Cost Function
In previous section we talked about using neural network to create a Logical AND, OR, and XNOR gate. In those examples we assumed the values of θ. But how do we actually calculate them? To do that first we need to define cost function of neural network. To do that lets see a neural network :
Let’s define some terminologies :
L = Total number of layers in network
Sl = Number of units (not counting bias unit) in layer l
K = Number of output units/classes
So in our above example L = 4 and S4 = 4. Now for binary classification :
SL = 1
k = 1
For multiclass classification
SL = k
k >= 3
Recall that in neural networks, we may have many output nodes.

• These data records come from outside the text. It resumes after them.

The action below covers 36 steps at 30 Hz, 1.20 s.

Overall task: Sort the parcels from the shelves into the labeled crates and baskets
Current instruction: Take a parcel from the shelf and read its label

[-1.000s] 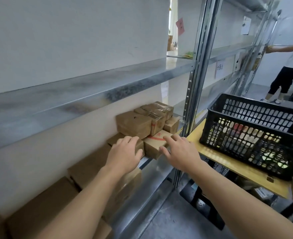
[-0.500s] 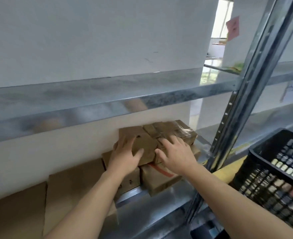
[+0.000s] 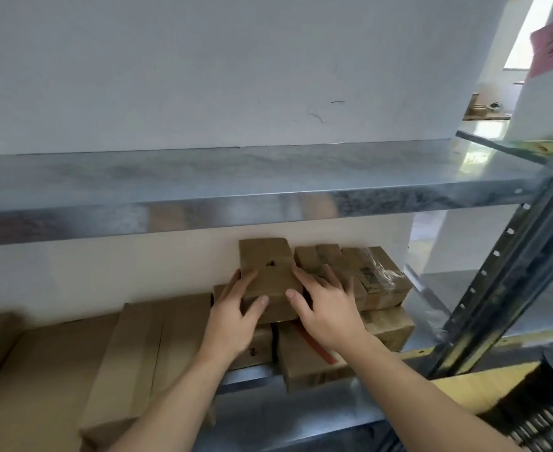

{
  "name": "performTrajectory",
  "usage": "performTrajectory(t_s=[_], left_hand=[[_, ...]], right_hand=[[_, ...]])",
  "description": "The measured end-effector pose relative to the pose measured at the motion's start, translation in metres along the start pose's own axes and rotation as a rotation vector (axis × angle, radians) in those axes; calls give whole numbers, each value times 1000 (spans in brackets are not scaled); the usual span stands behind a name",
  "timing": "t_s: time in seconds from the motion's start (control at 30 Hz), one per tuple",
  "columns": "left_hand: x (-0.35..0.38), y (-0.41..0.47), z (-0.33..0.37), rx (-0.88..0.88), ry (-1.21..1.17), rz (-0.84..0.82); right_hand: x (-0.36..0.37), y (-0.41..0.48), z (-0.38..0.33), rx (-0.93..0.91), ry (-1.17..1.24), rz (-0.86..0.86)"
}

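parcel (image 3: 266, 272): small carton clamped between both hands, sitting on the lower cartons (image 3: 304, 357) under the wrists
left hand (image 3: 232, 318): grips its left side, thumb on near face
right hand (image 3: 327, 308): grips its right side, thumb on near face, fingers against the taped bundle (image 3: 377, 278)
axis: long side runs away from the hands, toward the wall (image 3: 105, 272); both hands equally near
look: plain brown cardboard, dark mark on top

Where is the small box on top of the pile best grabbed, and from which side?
Take the small box by its left and right faces, from the front, as the left hand and right hand do: the upper shelf hangs low overhead and a wall stands behind.
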<state>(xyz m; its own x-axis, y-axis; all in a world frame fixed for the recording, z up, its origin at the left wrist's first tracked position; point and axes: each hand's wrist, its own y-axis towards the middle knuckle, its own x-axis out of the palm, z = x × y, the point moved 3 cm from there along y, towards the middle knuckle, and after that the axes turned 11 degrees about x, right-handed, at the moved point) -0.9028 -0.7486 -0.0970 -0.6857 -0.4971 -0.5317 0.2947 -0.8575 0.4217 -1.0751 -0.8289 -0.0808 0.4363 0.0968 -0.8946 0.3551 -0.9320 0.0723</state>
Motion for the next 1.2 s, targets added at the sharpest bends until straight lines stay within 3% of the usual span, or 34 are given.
performTrajectory(t_s=[0.2,0.37,0.5,0.83,1.03,1.2], left_hand=[[-21,-23,14,96,-191,139],[-41,-35,13,59,-404,281],[-59,-49,3,8,-483,280],[-125,-114,-16,-144,-749,245],[-195,-165,-35,-136,-488,362],[-245,-209,-41,-101,-317,362]], right_hand=[[-8,-9,-27,-72,377,31],[-5,-26,-48,-79,562,99],[6,-41,-59,-92,655,102],[46,-95,-123,-70,913,-180],[70,-140,-188,-111,687,-246],[100,-173,-241,-231,721,-362]])
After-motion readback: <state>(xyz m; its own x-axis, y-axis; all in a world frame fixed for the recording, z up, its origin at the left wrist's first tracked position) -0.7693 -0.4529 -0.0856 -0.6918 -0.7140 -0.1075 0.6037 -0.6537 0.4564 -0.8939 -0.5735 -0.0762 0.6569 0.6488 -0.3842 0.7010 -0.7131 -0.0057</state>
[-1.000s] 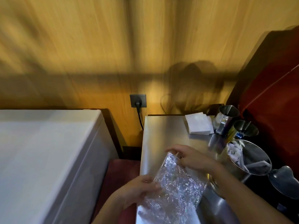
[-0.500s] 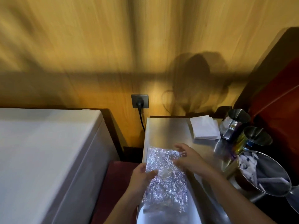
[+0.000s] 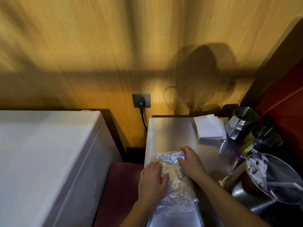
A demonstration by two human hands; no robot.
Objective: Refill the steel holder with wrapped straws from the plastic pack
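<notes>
A crinkled clear plastic pack (image 3: 179, 192) lies flat on the steel counter (image 3: 170, 133), near its left edge, with pale contents showing through. My left hand (image 3: 151, 181) lies on the pack's left side, fingers curled onto it. At the pack's upper right corner, my right hand (image 3: 191, 163) grips the plastic. To the right stands a wide steel holder (image 3: 282, 197) with white paper-wrapped pieces inside; whether they are straws is unclear.
A stack of white napkins (image 3: 208, 126) lies at the back of the counter. Beside it stand a steel jug (image 3: 242, 122) and a second steel cup (image 3: 264, 139). A white chest lid (image 3: 45, 161) fills the left. A plugged wall socket (image 3: 141, 100) is behind.
The pack was held up and tilted over the counter; now it lies flat near the left edge, and both hands have come down onto it.
</notes>
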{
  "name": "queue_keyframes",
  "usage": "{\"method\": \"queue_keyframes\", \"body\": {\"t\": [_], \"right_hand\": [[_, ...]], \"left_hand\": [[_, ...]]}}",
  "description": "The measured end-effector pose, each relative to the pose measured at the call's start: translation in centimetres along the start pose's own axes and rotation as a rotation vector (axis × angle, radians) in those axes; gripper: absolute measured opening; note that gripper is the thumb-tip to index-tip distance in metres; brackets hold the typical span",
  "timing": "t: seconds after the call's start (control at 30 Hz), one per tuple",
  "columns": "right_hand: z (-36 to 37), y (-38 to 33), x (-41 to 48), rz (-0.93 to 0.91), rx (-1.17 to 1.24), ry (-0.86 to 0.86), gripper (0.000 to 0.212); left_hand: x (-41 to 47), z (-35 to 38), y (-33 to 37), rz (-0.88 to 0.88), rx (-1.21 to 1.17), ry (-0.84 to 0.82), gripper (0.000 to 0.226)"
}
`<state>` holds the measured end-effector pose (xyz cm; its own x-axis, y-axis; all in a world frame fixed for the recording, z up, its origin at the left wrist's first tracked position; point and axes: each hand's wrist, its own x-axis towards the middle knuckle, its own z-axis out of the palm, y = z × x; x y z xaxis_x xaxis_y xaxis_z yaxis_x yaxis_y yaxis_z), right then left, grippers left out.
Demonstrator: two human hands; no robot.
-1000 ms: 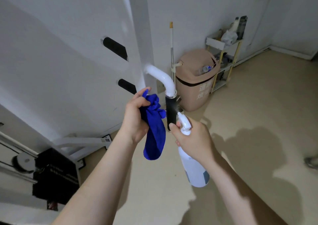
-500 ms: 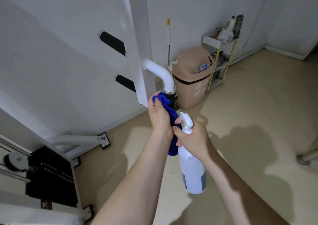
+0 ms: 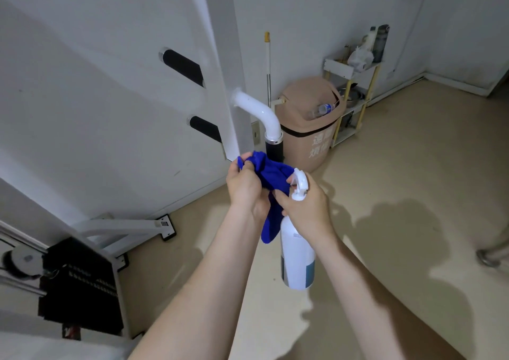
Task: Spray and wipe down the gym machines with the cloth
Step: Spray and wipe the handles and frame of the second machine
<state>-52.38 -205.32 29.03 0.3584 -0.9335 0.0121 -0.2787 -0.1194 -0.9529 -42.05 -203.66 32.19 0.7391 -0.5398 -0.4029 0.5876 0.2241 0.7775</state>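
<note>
A white gym machine post [image 3: 220,56] carries a curved white handle bar [image 3: 259,111] ending in a black grip [image 3: 274,149]. My left hand [image 3: 246,187] grips a blue cloth [image 3: 271,178] bunched just below that black grip; the cloth's tail hangs down between my hands. Whether the cloth touches the grip, I cannot tell. My right hand [image 3: 305,208] holds a white spray bottle [image 3: 297,255] by its neck, with the nozzle up next to the cloth.
Two more black grips [image 3: 183,66] [image 3: 205,128] stick out left of the post. A tan bin [image 3: 311,122], a mop handle [image 3: 267,67] and a small shelf rack [image 3: 354,84] stand by the wall. A black weight stack [image 3: 80,285] sits lower left. Beige floor stretches right.
My left hand carried the cloth from left of the black grip onto it, then slid down to its lower end. The spray bottle stayed close beside it.
</note>
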Motion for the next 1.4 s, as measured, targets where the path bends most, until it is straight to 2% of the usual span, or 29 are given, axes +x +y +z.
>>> {"method": "queue_keyframes", "body": {"t": [0.1, 0.2, 0.3, 0.4, 0.47, 0.57, 0.67, 0.77, 0.87, 0.93, 1.0, 1.13, 1.2, 1.3, 1.4], "right_hand": [[-0.1, -0.8, 0.6, -0.076, -0.004, -0.015, 0.022], [-1.1, -2.8, 1.3, -0.2, -0.049, 0.087, 0.02], [-2.3, -5.1, 2.5, -0.304, -0.107, 0.091, 0.016], [-2.7, -6.1, 3.5, -0.367, -0.223, 0.057, 0.013], [-2.9, -6.1, 4.2, -0.337, -0.132, -0.016, 0.011], [-2.8, -5.4, 5.3, -0.213, 0.015, -0.177, 0.015], [-2.1, -4.1, 5.9, -0.048, 0.173, -0.229, 0.017], [-1.4, -2.9, 6.3, -0.034, 0.18, -0.277, 0.019], [-1.0, -2.2, 6.5, -0.072, 0.075, -0.351, 0.008], [-0.5, -1.2, 6.5, -0.035, 0.011, -0.349, 0.007], [0.0, 0.1, 6.1, 0.003, -0.092, -0.336, 0.011], [0.5, 1.7, 5.3, 0.001, -0.163, -0.277, 0.007], [-0.1, 0.4, 5.0, -0.05, -0.111, -0.206, 0.008], [-1.8, -4.0, 5.0, -0.231, -0.001, -0.096, 0.014], [-2.9, -7.7, 5.4, -0.356, 0.059, -0.088, 0.008]], "left_hand": [[-0.7, -0.4, 0.9, 0.019, 0.012, -0.064, 0.027], [-0.6, -0.8, 2.0, 0.14, 0.021, -0.098, 0.03], [-0.1, -1.1, 2.6, 0.293, 0.077, -0.049, 0.032], [0.1, -1.2, 1.6, 0.398, 0.223, 0.039, 0.022], [0.3, -1.0, 1.2, 0.443, 0.263, 0.12, 0.015], [0.4, -0.8, 0.8, 0.462, 0.287, 0.157, 0.023], [-1.0, -1.2, 0.1, 0.447, 0.27, -0.003, 0.013], [-2.6, -1.1, -0.9, 0.467, 0.288, -0.25, 0.027], [-2.2, -1.7, -2.2, 0.598, 0.427, -0.244, 0.026], [-1.4, -3.3, -4.0, 0.556, 0.474, -0.174, 0.031], [-0.6, -4.9, -5.7, 0.431, 0.501, -0.11, 0.036], [0.9, -5.6, -6.1, 0.25, 0.593, -0.069, 0.033], [1.0, -5.5, -4.8, 0.33, 0.62, -0.056, 0.032], [-0.2, -3.8, -0.5, 0.609, 0.552, -0.116, 0.032], [-0.5, -1.5, 3.7, 0.782, 0.466, -0.171, 0.03]]}}
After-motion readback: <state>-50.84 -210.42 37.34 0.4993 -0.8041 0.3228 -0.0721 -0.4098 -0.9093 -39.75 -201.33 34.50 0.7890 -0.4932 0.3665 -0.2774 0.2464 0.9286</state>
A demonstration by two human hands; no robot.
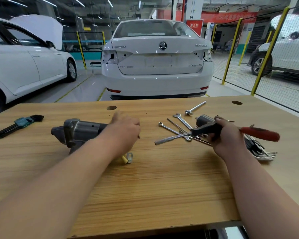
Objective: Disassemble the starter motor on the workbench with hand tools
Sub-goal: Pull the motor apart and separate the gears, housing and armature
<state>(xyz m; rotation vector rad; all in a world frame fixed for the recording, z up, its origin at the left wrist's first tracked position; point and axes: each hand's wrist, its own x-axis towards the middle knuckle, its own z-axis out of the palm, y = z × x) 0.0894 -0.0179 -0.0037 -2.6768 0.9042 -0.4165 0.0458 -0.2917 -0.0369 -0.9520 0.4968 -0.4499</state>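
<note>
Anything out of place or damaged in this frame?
The white car behind the workbench has both tail lights missing, leaving bare holes. On the bench, wrenches lie crossed in a loose pile by the right hand, which holds a dark tool. Nothing spilled or broken shows.

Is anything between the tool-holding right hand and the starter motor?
Yes. The left hand is at the starter motor's right end, between it and the right hand gripping a grey-handled tool; spanners also lie flat in between.
</note>
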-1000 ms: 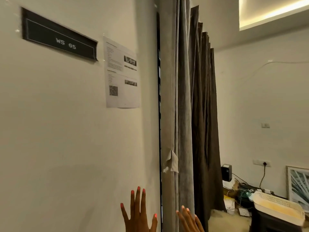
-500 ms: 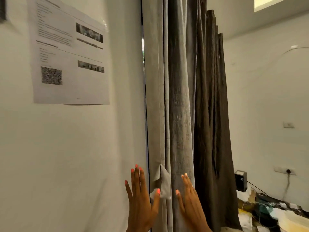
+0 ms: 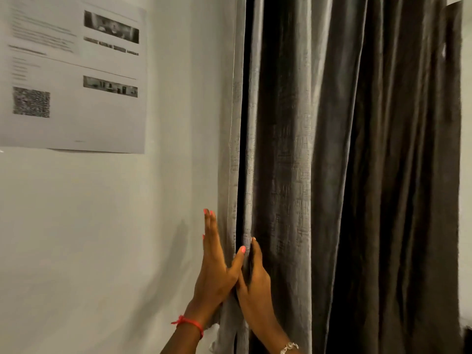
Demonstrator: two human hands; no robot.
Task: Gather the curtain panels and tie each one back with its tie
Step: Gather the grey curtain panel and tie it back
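Head view: the grey curtain panel [image 3: 288, 154] hangs in folds beside the white wall [image 3: 102, 226]. Left hand [image 3: 215, 269] stands flat, fingers [image 3: 208, 226] together along the panel's outer edge, thumb across the fabric. Right hand [image 3: 255, 279] reaches into a fold (fingertips hidden, grip unclear). A printed sheet [image 3: 74, 72] is stuck to the wall.

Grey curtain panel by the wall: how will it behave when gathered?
Likely floppy: the curtain panel hangs in soft vertical folds. Probably fairly heavy, given its thick, textured weave. Should bunch easily where the left hand and right hand meet its edge.
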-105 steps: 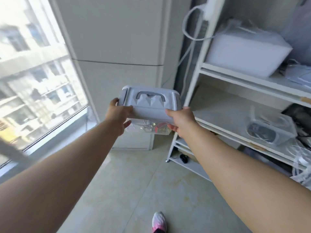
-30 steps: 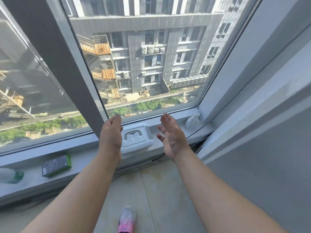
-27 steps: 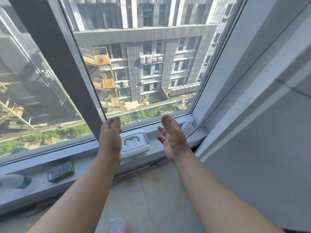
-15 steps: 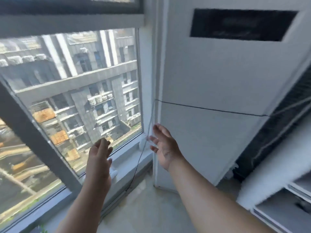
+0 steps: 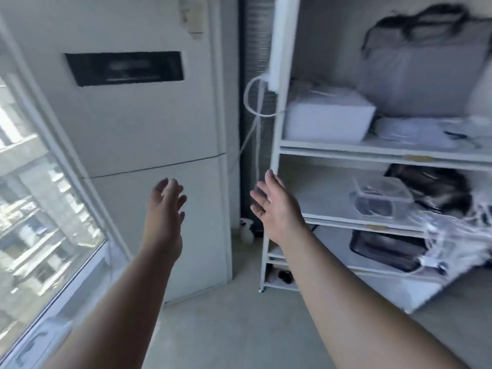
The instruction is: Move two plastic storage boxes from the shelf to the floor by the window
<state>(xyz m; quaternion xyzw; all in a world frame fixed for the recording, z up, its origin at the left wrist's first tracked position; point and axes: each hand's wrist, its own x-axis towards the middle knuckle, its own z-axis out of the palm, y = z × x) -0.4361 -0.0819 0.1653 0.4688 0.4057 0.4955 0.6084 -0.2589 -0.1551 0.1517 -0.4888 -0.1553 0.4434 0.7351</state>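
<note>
Both hands are raised in front of me with fingers spread and nothing in them. My left hand (image 5: 165, 206) is in front of the white cabinet. My right hand (image 5: 277, 206) is by the left post of the white shelf unit (image 5: 275, 161). A clear plastic storage box (image 5: 380, 198) with a clear lid rests on the middle shelf, well right of my right hand. The grey-lidded box with a handle (image 5: 34, 342) lies on the window ledge at the bottom left, blurred and partly cut off.
A tall white cabinet (image 5: 149, 123) stands between the window (image 5: 32, 209) and the shelf. The upper shelf holds a white box (image 5: 327, 118) and a grey bag (image 5: 423, 65). Dark bags and a bundle of white cables (image 5: 458, 235) crowd the right. The floor (image 5: 239, 328) is pale tile.
I carried the grey-lidded box to the window ledge and let go of it. My view has since swung right, from the window to the shelf, with both hands empty.
</note>
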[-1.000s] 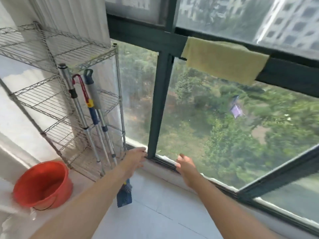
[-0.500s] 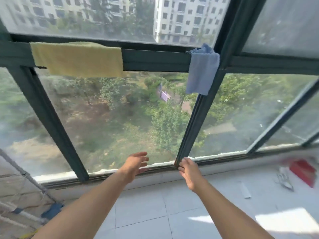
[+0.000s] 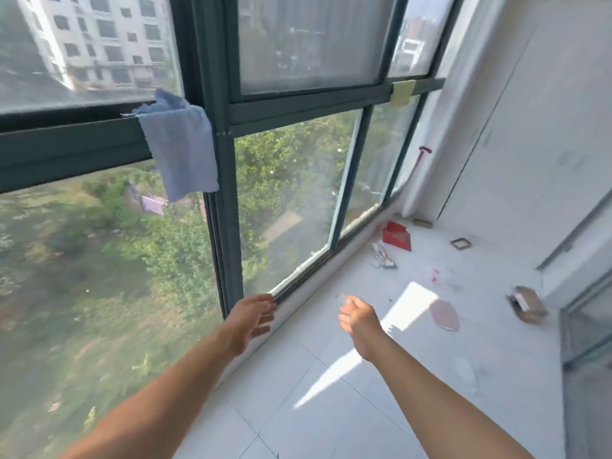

We denote $h_θ(x)$k as being a hypothesis that results in the $k^{th}$ output. Our cost function for neural networks is going to be a generalization of the one we used for logistic regression. Recall that the cost function for regularized logistic regression was :
J(θ) = - $\Large\frac{1}{m}$ $\sum_{i=1}^m ( ylogh_\theta(x) + (1 - y)log(1 - h_\theta(x)))$ + $\frac{\lambda}{2m}\sum_{j=1}^{m}\theta_j^2$
For neural networks, it is going to be slightly more complicated :
J(θ) = - $\Large\frac{1}{m}$ $\sum_{i=1}^m\sum_{k=1}^K ( y_k^{(i)}logh_\theta(x^{(i)})$k + $(1 - y^{(i)}$k$)log(1 - h_\theta(x^{(i)})$k$))$ + $\frac{\lambda}{2m}\sum_{l=1}^{L-1}\sum_{i=1}^{S_l}\sum_{j=1}^{S_{l+1}}(\theta_{ji}^{(l)})^2$
We have added a few nested summations to account for our multiple output nodes. In the first part of the equation, before the square brackets, we have an additional nested summation that loops through the number of output nodes. In the regularization part, after the square brackets, we must account for multiple theta matrices. The number of columns in our current theta matrix is equal to the number of nodes in our current layer (including the bias unit). The number of rows in our current theta matrix is equal to the number of nodes in the next layer (excluding the bias unit). As before with logistic regression, we square every term.
Note :
- The double sum simply adds up the logistic regression costs calculated for each cell in the output layer
- The triple sum simply adds up the squares of all the individual Θs in the entire network.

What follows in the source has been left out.